In de nieuwe bundel Vuur van H.H. ter Balkt staat een man op het ijs. ‘Ik sta op de rivier, zegt de man uit Togo,/ staand op het kanaal.’ Het is even een klaar moment. ‘En daar is mijn huis’, zegt de man, wijzend op ‘splinterbarakken’ zowat buiten beeld. De dichter kijkt televisie, er is Elfstedentocht.

H.H. ter Balkt (1938), die in 1969 debuteerde onder het pseudoniem Habakuk II de Balker met Boerengedichten, is een woest dichter. Er bestaat geen ondergang waar hij niet zelf deel van uitmaakt. Zijn werk is aards en nooit zweverig. Hij gaat uit van de natuur met al zijn verminkingen. In zijn gedichten wordt het telkens voller. Herschrijvingen, cursieven, data, foto’s, knipsels, bijschriften, een tussen de regels geplaatste consumptiebon: het hoort er allemaal bij. De laatste jaren verscheen een aantal delen Laaglandse hymnen, waarin illustere historische figuren aan bod kwamen. Ook verschenen anti-oden en anti-canto’s. Ter Balkt heeft een voorliefde voor eigennamen, plaatsnamen, jaartallen en andere concrete feiten.

Daarom is het wat onwennig weer een gewone dichtbundel van hem in handen te hebben. ‘Ga naar huis, Poëzie, en neem mij mee’, dicht hij. ‘Ik heb altijd rond horen zingen/ waar jouw verblijf is: achter de bergen.’ Het lijkt of Ter Balkt tekeergaat tegen minkukels en andere struikrovers die de poëzie altijd maar de verkeerde kant op tornen. Wallace Stevens bijvoorbeeld, die Amerikaanse bankier, en al zijn hedendaagse volgelingen. En tegen de Vijftigers en andere onverlaten die het paard niet voor maar achter de wagens spannen. Tegen iedereen die niet de spanningsboog van Ter Balkt heeft. Het is geen leeuw, poëzie, ‘enkel fokt zij nu wrede virussen/ van ondermijning; twijfel.’ En is dat ooit anders geweest? ‘Poëzie was (…) een cent in Siberië,/ kraan zonder water en een hond op zee.’

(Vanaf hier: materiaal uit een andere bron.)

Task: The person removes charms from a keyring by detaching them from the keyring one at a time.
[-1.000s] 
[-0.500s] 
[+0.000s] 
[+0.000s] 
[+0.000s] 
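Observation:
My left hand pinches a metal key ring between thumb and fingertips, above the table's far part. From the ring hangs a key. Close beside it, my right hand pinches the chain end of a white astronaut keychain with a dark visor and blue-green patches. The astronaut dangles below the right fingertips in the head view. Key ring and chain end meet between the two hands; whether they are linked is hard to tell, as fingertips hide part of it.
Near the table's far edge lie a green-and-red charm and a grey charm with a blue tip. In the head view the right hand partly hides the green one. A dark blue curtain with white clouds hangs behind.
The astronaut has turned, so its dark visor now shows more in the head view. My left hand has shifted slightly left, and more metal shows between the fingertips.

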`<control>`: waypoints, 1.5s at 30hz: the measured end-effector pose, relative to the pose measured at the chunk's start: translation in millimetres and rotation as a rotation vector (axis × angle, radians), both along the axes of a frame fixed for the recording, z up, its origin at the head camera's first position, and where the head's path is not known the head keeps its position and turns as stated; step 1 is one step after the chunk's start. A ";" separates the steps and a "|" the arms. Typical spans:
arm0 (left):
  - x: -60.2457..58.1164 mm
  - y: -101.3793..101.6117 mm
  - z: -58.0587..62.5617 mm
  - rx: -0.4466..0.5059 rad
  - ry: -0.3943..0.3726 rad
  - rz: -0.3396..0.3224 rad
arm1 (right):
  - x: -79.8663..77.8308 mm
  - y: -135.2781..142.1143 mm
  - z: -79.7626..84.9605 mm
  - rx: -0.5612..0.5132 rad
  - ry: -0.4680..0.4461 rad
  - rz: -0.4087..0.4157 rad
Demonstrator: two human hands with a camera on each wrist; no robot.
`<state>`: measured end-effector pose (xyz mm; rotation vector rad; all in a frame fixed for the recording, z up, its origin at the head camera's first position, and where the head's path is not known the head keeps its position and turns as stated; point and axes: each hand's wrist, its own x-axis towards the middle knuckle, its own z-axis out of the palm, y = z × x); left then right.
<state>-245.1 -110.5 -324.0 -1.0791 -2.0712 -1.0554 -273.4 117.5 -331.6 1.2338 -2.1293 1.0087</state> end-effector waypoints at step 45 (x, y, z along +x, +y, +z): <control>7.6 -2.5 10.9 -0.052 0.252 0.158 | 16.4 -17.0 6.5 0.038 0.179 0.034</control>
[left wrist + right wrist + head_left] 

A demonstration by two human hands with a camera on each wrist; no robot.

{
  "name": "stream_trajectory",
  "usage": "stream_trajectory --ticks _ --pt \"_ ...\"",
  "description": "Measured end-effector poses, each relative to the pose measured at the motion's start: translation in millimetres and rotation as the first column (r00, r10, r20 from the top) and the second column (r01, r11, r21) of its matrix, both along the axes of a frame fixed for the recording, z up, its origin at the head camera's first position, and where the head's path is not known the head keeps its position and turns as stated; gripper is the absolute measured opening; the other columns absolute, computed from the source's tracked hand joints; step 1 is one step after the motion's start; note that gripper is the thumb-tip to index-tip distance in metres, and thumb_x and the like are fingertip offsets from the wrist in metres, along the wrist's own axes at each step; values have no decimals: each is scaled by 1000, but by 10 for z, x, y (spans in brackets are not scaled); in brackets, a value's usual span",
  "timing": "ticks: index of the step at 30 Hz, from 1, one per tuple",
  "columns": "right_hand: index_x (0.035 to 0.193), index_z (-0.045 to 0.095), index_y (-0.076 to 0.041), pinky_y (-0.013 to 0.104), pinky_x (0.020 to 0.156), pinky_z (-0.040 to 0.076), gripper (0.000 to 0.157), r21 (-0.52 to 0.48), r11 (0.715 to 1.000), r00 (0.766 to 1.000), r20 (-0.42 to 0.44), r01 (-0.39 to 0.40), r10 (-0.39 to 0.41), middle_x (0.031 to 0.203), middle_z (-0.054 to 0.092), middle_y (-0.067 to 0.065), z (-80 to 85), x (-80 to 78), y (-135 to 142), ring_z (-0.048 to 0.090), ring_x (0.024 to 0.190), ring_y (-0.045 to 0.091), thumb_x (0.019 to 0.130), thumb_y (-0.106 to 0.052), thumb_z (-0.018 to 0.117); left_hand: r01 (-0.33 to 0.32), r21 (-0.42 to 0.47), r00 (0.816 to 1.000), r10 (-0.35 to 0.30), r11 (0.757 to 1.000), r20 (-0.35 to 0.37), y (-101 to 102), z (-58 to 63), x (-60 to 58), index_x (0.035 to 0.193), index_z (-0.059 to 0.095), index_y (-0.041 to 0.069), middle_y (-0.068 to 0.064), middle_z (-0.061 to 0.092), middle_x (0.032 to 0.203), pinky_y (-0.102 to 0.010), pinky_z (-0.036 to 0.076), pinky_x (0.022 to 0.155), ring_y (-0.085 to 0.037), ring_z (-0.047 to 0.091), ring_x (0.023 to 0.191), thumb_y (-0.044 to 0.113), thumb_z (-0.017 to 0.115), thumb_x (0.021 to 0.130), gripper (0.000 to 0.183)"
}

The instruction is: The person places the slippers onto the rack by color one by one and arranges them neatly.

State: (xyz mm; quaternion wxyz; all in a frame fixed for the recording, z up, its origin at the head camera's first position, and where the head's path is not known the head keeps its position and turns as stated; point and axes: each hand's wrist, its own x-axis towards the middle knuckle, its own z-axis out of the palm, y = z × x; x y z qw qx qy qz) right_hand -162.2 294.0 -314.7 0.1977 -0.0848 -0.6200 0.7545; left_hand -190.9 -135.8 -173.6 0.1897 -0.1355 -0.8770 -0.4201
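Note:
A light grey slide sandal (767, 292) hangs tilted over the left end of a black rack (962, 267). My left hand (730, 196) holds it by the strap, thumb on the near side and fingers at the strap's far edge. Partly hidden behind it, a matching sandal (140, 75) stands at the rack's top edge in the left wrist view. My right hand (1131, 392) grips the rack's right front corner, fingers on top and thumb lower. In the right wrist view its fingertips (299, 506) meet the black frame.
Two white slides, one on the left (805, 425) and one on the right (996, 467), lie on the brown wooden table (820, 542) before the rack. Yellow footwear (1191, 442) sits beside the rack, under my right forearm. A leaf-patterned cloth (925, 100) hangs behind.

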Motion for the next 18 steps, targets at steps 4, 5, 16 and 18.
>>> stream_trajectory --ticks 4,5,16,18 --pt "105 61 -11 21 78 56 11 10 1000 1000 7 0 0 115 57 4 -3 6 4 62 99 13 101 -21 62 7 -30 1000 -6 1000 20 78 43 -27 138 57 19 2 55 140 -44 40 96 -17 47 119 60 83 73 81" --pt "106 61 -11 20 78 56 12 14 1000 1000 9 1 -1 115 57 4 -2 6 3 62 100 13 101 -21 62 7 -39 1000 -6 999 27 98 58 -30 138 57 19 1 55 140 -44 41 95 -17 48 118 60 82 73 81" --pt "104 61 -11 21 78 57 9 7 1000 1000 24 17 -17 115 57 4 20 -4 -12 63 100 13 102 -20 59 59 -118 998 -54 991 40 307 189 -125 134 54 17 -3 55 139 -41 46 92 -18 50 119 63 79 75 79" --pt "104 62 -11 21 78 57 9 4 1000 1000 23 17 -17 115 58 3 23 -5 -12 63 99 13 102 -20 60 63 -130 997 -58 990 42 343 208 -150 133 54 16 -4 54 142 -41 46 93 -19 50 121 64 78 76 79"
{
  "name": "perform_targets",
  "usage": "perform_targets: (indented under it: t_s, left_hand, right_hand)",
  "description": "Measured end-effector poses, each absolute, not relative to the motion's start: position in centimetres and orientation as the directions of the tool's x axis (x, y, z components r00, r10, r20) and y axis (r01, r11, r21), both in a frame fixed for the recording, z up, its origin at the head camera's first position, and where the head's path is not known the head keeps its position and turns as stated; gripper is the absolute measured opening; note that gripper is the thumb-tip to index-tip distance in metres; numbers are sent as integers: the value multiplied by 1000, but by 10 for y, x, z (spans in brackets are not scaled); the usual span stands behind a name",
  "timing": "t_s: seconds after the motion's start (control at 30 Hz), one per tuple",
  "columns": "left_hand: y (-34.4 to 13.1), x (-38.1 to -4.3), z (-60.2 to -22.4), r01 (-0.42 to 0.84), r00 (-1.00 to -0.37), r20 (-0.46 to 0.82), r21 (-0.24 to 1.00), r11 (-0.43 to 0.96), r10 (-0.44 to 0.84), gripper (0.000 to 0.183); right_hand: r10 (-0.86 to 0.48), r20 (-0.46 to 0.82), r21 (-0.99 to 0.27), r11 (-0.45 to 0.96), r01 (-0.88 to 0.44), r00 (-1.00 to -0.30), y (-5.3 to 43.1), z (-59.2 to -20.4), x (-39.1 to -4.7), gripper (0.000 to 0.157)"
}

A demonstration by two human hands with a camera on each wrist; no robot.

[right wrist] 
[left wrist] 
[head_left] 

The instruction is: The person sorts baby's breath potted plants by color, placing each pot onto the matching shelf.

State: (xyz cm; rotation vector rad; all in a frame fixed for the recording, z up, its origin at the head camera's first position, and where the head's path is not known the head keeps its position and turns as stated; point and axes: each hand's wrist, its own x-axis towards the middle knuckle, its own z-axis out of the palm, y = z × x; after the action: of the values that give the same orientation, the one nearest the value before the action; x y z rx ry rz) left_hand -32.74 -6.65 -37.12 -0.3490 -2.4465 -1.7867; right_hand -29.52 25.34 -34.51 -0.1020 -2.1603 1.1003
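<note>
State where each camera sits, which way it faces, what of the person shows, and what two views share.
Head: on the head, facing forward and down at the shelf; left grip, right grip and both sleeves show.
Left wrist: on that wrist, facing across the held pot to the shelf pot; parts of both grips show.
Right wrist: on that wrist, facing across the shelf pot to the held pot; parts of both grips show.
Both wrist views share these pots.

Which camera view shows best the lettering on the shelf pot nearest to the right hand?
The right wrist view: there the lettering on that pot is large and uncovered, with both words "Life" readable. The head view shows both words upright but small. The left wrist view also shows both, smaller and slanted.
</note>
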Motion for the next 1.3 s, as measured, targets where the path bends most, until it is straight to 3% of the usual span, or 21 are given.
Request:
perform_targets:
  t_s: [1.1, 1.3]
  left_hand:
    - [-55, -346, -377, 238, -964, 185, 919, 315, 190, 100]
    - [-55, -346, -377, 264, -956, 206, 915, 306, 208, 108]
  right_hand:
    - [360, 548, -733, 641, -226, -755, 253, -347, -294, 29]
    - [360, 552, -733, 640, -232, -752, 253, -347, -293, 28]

Het is wonderlijk om ruwheid aan te treffen waarin subtiliteit zit. Vorig jaar verschenen de verzamelde stukken van deze P.C. Hooftprijswinnaar, onder de titel De gedenatureerde Delta. Hoewel de oud-criticus geen enkele dichter zijn ferme kritiek bespaart, weet hij telkens een inzicht mee te geven, en historische verwijzingen als hedendaags bewijsmateriaal op te voeren. Soms vraag je je af hoe zoiets als tijdsverloop bij Ter Balkt plaatsvindt. Alles lijkt tegelijk te communiceren. Zo herschrijft hij gedichten na publicatie dat het een lust heeft.

‘Net zoals nederzettingen werden gebouwd aan rivieren stamden talen af van poëziestromingen.’ Dat is meer dan alleen een fraaie gedachte. Als ik Ter Balkt lees, veronderstel ik dat hij in een dergelijke logica gelooft. Piet Meeuse noemde het werk van Ter Balkt ‘een krachtig pleidooi voor de verbeelding als een bindende, bezielende kracht’. Eerder dan overtuigend is Ter Balkt overtuigd; hij behoeft geen relativering of tegenspraak.

Je was verdwaald zeg je, al zo lang

zeker in dat donkere bos van jou,

waar toen opeens alles om draaide.

Hou toch op met die flauwekul.

Eerlijk is eerlijk, ik betwijfel of Vuur zijn beste bundel is. De bundel opent met een lange serie Nijmeegse getijden, over een stel miniatuurschilders omstreeks 1400. Ook daarin kan Ter Balkt het niet nalaten naar de Vijftigers uit te vallen: ‘Oorlog maakt seperatorvlees/ van mensen, ze zijn maar vernis/ uit de oorlogsmachinerie/ nietwaar vijftigers.’ ‘even een paardensprong!’ staat daar plagerig bij. Er is een gedicht naar Psalm 82, een gedicht met een citaat van Chlebnikov, en de jaartallen onder de gedichten verspringen heen en weer. Het begrip allegaartje is bij Ter Balkt niet noodzakelijk een negatieve connotatie. Maar de dichter lijkt me zoals hij eerder aantoonde tot nog veel meer in staat. Onverminderd. Ter Balkt oud? Welnee. Juist een sputterende motor gaat stukken langer mee.